Set $S=A[x_0,\ldots,x_n]$, so that $S=\bigoplus_{d\geq 0}S_d$ as a graded ring, $S_+=\bigoplus_{d\geq 1}S_d$, and for convenience, let $S^\mathrm{H}=\bigcup_{d\geq 0} S_d$ denote the homogeneous elements. We define the set $\mathrm{Proj}\ S=\{\mathfrak{p}\subset S \mid \mathfrak{p} \mathrm{\ hmg.\ prime}, S_+ \nsubseteq\mathfrak{p}\}$ with closed sets $V(\mathfrak{a})=\{\mathfrak{p}\in\mathrm{Proj}\ S\mid \mathfrak{p}\supseteq\mathfrak{a}\}$ for all homogeneous ideals $\mathfrak{a}\subseteq S$.

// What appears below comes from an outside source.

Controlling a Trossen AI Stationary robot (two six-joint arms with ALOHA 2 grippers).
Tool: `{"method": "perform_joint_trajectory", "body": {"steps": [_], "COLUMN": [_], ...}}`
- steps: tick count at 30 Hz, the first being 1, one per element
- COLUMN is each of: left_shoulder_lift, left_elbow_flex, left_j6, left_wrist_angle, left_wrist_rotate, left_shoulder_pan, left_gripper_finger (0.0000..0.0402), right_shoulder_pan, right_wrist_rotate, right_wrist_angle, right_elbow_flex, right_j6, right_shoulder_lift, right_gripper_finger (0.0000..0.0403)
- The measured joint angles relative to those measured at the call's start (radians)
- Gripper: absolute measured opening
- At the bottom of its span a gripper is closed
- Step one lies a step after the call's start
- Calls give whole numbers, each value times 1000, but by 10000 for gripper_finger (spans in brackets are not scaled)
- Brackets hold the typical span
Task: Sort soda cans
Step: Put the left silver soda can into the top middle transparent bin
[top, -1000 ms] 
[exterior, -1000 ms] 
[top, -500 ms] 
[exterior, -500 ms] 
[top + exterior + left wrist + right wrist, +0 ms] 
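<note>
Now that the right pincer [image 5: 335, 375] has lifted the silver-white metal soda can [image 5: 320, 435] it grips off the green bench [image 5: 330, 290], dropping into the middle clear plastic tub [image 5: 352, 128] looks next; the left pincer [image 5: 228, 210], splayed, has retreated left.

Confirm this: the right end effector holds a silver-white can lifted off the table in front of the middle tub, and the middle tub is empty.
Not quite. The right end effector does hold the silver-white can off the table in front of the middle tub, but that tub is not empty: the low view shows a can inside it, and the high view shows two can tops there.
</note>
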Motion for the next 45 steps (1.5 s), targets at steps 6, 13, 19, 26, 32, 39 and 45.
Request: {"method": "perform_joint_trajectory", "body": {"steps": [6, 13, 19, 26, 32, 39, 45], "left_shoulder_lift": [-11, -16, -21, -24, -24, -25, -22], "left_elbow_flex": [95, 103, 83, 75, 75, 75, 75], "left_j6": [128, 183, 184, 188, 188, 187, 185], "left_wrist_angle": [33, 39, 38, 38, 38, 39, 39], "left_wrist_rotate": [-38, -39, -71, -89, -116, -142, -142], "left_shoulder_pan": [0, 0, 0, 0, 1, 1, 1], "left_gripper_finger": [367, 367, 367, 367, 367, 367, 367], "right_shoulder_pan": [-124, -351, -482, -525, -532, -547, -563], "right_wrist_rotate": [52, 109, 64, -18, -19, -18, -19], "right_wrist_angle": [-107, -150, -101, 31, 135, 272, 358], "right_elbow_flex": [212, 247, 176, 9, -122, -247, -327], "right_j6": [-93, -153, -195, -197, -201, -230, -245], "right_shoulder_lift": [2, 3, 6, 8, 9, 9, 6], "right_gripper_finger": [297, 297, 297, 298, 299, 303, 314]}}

Next, for all $\mathfrak{p}\in\mathrm{Proj}\ S$, we set $T_\mathfrak{p}=S^\mathrm{H}\setminus\mathfrak{p}$, $S_{(\mathfrak{p})}=\{\frac{f}{g}\in T_\mathfrak{p}^{-1} S \mid f\in S^\mathrm{H}, \deg f = \deg g\}$. Finally, for any open subset $U\subseteq\mathrm{Proj}\ S$, we define $$\mathcal{O}(U)=\{s:U\to\bigsqcup_\mathfrak{p} S_{(\mathfrak{p})} \mid \forall\ \mathfrak{p}\in U, s(\mathfrak{p})\in S_{(\mathfrak{p})}, \exists\ \mathfrak{p}\in V\subseteq U \mathrm{\ open}, a,f \in S^\mathrm{H} \mathrm{\ s.t.\ } \deg\frac{a}{f} = 0, \mathrm{\ and\ }\forall\ \mathfrak{q}\in V, f\notin\mathfrak{q}, s(\mathfrak{q})=\frac{a}{f}\in S_{(\mathfrak{q})}\}$$

When $A$ is an algebraically closed field, I can see the analogy with the projective space $\mathbb{P}^n$ of classical algebraic geometry. But for arbitrary rings, even for the simplest case of $A=\mathbb{Z}$, I struggle to make sense of this mess of symbols. Is there some good intuition to keep in mind when working with $\mathbb{P}_A^n$, or some simpler way of describing the ring of regular functions?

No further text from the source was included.